* TO DO: In the material below, find every line containing "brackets" and copy that line.

--

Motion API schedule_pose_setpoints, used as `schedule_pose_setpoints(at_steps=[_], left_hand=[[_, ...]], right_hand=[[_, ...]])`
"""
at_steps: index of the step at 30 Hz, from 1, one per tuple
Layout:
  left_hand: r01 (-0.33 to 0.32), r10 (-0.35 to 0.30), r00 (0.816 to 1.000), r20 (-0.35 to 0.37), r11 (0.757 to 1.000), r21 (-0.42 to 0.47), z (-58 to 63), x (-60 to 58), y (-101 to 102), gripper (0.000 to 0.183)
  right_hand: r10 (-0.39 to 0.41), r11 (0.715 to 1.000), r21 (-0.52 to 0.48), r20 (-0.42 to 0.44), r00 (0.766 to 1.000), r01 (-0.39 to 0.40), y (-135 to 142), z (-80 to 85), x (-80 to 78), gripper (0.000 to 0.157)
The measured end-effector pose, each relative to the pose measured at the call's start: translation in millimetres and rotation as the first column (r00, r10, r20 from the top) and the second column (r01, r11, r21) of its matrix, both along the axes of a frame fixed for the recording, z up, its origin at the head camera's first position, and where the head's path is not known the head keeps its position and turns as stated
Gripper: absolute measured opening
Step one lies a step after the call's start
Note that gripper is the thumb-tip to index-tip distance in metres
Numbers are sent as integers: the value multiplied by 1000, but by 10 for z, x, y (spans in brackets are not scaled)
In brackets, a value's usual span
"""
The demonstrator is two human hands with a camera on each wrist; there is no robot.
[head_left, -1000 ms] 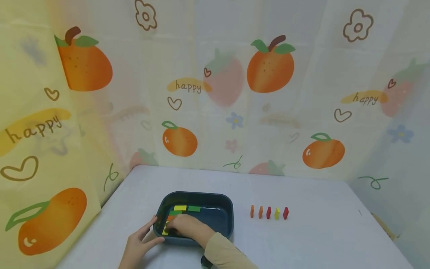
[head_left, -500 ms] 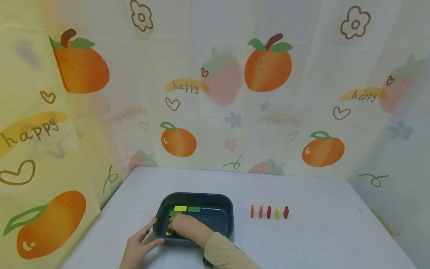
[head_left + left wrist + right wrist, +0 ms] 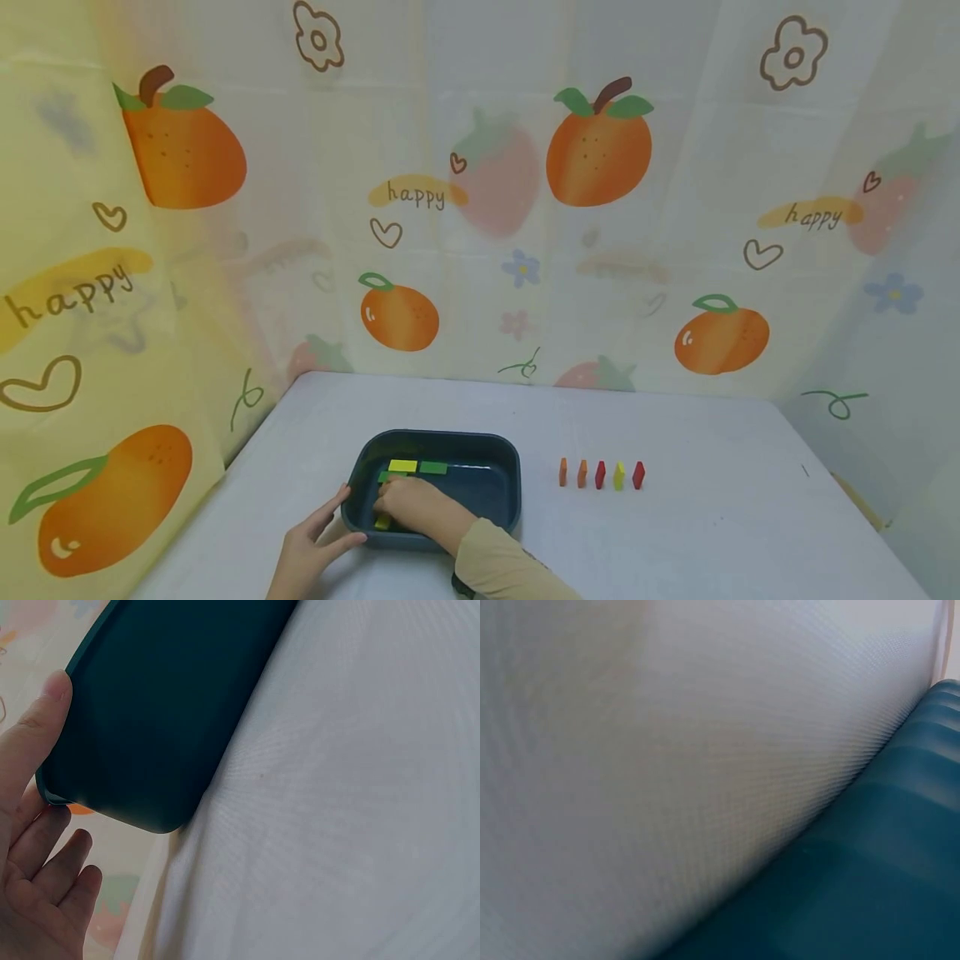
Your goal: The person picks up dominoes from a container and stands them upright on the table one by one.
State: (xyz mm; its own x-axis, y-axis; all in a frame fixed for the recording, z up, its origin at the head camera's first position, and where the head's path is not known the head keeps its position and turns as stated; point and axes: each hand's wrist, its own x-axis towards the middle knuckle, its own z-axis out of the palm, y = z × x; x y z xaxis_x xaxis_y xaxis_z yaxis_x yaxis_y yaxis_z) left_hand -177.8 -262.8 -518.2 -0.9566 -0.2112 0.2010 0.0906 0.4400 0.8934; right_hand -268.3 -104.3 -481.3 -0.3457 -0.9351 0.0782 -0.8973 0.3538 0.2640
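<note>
The dark teal tray [image 3: 507, 483] stands near the front of the table with small flat dominoes in it. At the tray's left corner my left hand [image 3: 309, 542] grips the walls; the left wrist view shows the thumb [image 3: 46, 724] against one wall and a finger round the corner. My right hand [image 3: 420, 504] reaches into the tray's left part, with curled fingers at a yellow domino [image 3: 382, 522]; the fingertips are mostly hidden. Behind that hand lie another yellow domino [image 3: 402, 466], a green domino [image 3: 433, 468] and a partly covered green one [image 3: 386, 477].
To the right of the tray, several dominoes stand on edge in a row: orange [image 3: 563, 472], red [image 3: 600, 475] and yellow [image 3: 618, 476] among them. They rest on a white tablecloth [image 3: 675, 533]. A fruit-print curtain [image 3: 480, 317] surrounds the table's back and sides.
My right hand's fingers have shifted slightly within the tray, and the yellow domino under them has moved a little right. The orange domino seen earlier is now covered. My left hand stays put.
</note>
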Motion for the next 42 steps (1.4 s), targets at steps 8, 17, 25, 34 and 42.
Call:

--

* TASK RESPONSE:
Numbers are sent as integers: the value multiplied by 1000, but by 10 for z, x, y (spans in brackets are not scaled)
In brackets, a value's usual span

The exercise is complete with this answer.